Hadoop Engineer interview: Use Linux command to complete text processing __linux

Source: Internet
Author: User
Tags diff

There are two files A.txt and b.txt in a directory, the file format is (ip,username),
Columns such as:
A.txt

127.0.0.1 Zhangsan
127.0.0.1 Wangxiaoer
127.0.0.2 Lisi
127.0.0.3 Wangwu

B.txt

127.0.0.4 Lixiaolu
127.0.0.1 Lisi

At least 1 million lines per file, use the Linux command to do the following:

1 The respective number of IP per file

2) appearing in B.txt without appearing in A.txt IP

3 The number of times each user appears and the number of IP corresponding to each user

Answer: 1)
Cat A.txt | Awk-f "" ' {print $} ' | Sort-u > Ipa.txt
Wc-l Ipa.txt

Cat B.txt | Awk-f "" ' {print $} ' | Sort-u > Ipb.txt
Wc-l Ipb.txt

2) diff Ipa.txt Ipb.txt | grep \> | Awk-f "" ' {print $} '

3) Cat A.txt B.txt | Awk-f "" ' {u[$1 "" $2]+=1} end{for (i in U) print I,u[i]} '
| Awk-f "" ' {u[$2]+=$3;ip[$2]+=1} end{for (i in U) print I,u[i],ip[i]} '

Introduction to Linux commands:
1\awk
Awk-f "" ' begin{} {} end{} '
such as: Cat A.txt | Awk-f "" ' {u[$1]+=1} end{for (i in U) print I,u[i]} '
Note: 1)-F "": f is the separator, followed by the separator, enclosed in double quotes, do not specify the delimiter by default by using space-delimited
2 The statement in single quotation marks-' begin{} {} end{} ' can be divided into three parts:
Begin to represent the statement executed before {} and execute only once;
The statement in {} is executed once for each row in the file;
End indicates that all {} statements are executed only once after execution.

2\grep
grep str file: Finds all rows containing str strings from file and returns the contents of the row
Grep-r UPDATE/ETC/ACPI: Finds the file containing the string "Update" in all files under the specified directory/ETC/ACPI and its subdirectories (if a subdirectory exists), and prints out the contents of the line that contains the string

3\ Vertical line ' | ' Represents the pipeline, the output of the previous command as the input to the following statement

4\sort
Sort file: Increments the file content (not heavy), but does not modify the source file
Sort-r file: Sort the file content in descending order (not to heavy), without changing the source files
Sort-u file > NewFile: Sort the file contents (go Heavy), but do not modify the source file, but enter the NewFile

5\ ' > '
' > ' file: Indicates output to file
To indicate that the character is greater than ' > ', use \> escape.

6\wc
Wc-l (–lines) file: How many rows are there in the statistics file
Wc-c (–chars,–bytes) file: How many bytes a statistic file contains

7\diff
Diff Filea Fileb
Note: 1 If Filea\fileb are ordered, the order can be misaligned; 2 If there is a disorder, then strictly according to the line;
Set the contents of Ipa.txt: Orderly
127.0.0.1
127.0.0.2
127.0.0.3
Set the contents of Ipb.txt: Orderly
127.0.0.1
127.0.0.3
127.0.0.4
Diff Ipa.txt Ipb.txt-y-w 50 (misaligned alignment)
127.0.0.1 127.0.0.1
127.0.0.2 <
127.0.0.3 127.0.0.3
> 127.0.0.4

Then use the grep \> to remove the IP in the IPB that is not in the IPA

Contact Us

The content source of this page is from Internet, which doesn't represent Alibaba Cloud's opinion; products and services mentioned on that page don't have any relationship with Alibaba Cloud. If the content of the page makes you feel confusing, please write us an email, we will handle the problem within 5 days after receiving your email.

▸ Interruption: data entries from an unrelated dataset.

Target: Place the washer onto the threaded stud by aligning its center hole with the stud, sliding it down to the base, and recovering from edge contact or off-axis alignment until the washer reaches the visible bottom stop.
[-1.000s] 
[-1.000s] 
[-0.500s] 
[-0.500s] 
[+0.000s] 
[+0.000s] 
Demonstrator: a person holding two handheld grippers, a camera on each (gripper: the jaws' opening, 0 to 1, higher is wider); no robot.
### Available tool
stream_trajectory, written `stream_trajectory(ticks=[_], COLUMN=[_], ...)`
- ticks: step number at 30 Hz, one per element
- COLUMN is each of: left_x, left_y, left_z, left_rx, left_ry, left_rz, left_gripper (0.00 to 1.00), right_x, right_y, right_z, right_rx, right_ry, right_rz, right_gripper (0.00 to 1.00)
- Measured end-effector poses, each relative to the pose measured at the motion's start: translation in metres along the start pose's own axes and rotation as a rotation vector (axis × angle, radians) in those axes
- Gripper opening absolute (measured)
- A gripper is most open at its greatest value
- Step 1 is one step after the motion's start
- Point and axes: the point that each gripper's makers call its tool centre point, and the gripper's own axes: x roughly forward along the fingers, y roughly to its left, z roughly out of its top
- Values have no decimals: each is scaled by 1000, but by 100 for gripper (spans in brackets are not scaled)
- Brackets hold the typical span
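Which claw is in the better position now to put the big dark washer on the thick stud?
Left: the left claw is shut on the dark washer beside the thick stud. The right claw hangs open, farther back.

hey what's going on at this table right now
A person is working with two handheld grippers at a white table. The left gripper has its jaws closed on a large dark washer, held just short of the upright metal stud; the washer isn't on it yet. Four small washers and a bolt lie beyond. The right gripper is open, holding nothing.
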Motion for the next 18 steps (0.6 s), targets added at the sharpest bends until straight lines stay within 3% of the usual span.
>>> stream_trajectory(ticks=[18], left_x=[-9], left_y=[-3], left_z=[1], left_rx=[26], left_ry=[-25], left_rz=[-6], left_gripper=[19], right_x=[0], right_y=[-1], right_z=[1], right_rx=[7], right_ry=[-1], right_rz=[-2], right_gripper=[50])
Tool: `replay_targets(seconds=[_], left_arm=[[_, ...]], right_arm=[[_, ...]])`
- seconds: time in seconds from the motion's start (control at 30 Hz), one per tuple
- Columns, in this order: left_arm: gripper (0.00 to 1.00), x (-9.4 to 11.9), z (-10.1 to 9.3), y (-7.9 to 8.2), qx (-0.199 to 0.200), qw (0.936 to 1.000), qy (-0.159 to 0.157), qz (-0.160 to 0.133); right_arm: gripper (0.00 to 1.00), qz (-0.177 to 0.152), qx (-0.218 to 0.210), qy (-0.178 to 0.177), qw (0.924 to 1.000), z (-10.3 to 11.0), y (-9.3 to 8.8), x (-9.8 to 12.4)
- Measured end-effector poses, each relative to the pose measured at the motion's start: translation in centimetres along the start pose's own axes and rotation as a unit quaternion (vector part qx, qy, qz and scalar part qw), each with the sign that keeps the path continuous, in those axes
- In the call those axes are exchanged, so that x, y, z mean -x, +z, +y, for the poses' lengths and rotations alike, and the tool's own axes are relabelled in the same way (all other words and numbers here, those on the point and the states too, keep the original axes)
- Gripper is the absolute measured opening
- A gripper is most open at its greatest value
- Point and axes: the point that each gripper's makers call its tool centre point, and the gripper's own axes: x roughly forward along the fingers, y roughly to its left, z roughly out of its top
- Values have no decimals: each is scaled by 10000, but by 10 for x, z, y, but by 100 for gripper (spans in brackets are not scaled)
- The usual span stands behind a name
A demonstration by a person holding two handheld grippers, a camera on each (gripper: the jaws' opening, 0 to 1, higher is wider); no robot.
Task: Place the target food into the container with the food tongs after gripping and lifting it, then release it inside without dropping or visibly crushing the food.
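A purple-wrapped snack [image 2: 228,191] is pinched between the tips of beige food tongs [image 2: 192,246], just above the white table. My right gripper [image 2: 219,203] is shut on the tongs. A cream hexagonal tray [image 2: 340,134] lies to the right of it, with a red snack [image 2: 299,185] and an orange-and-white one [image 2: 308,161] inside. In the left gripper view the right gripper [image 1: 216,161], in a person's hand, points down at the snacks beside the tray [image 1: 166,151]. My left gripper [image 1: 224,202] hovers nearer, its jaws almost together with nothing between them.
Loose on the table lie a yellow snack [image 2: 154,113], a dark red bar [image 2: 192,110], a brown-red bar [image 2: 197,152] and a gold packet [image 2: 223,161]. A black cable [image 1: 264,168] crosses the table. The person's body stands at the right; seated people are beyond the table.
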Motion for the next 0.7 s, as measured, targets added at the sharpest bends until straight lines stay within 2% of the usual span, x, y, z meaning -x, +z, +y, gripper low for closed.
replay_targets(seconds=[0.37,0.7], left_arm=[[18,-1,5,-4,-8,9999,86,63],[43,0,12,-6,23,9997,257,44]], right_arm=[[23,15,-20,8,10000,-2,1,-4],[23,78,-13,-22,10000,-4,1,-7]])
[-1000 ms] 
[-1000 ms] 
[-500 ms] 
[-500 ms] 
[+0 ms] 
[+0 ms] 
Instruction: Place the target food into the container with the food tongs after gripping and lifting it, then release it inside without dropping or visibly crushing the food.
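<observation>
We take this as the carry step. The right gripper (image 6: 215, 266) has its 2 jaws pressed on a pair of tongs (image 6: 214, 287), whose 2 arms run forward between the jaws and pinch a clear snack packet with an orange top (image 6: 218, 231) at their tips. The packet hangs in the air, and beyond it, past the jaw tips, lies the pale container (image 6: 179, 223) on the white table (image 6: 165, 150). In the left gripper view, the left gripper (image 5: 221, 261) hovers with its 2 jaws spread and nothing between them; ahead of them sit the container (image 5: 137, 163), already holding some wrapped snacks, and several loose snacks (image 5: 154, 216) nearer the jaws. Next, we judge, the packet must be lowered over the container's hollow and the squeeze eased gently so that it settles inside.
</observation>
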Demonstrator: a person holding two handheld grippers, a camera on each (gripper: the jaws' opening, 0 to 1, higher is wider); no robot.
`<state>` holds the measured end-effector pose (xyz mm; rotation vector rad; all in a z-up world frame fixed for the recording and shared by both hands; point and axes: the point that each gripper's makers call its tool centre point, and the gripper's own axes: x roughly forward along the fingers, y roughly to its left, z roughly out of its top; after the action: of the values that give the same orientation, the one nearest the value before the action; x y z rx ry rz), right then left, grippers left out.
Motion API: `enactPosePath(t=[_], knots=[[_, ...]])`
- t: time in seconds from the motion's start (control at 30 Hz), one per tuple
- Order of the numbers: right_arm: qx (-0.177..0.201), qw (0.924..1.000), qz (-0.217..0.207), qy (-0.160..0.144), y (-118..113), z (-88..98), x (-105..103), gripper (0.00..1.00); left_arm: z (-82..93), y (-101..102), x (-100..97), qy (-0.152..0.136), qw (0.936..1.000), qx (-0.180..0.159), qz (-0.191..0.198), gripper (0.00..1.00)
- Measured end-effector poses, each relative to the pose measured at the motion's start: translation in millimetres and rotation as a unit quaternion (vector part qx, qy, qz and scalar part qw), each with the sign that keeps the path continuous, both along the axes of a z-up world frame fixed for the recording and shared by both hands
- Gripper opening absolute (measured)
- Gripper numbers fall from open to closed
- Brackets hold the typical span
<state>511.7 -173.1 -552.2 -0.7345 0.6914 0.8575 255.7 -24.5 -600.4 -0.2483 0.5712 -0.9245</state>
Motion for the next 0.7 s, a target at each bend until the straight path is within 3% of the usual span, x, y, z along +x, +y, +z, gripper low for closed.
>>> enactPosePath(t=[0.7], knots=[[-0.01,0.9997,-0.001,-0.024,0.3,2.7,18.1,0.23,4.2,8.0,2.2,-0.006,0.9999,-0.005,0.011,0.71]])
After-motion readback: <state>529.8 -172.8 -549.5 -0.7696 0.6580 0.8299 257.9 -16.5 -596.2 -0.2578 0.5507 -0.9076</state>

If you find any instances of plagiarism from the community, please send an email to: info-contact@alibabacloud.com and provide relevant evidence. A staff member will contact you within 5 working days.

A Free Trial That Lets You Build Big!

Start building with 50+ products and up to 12 months usage for Elastic Compute Service

  • Sales Support

    1 on 1 presale consultation

  • After-Sales Support

    24/7 Technical Support 6 Free Tickets per Quarter Faster Response

  • Alibaba Cloud offers highly flexible support services tailored to meet your exact needs.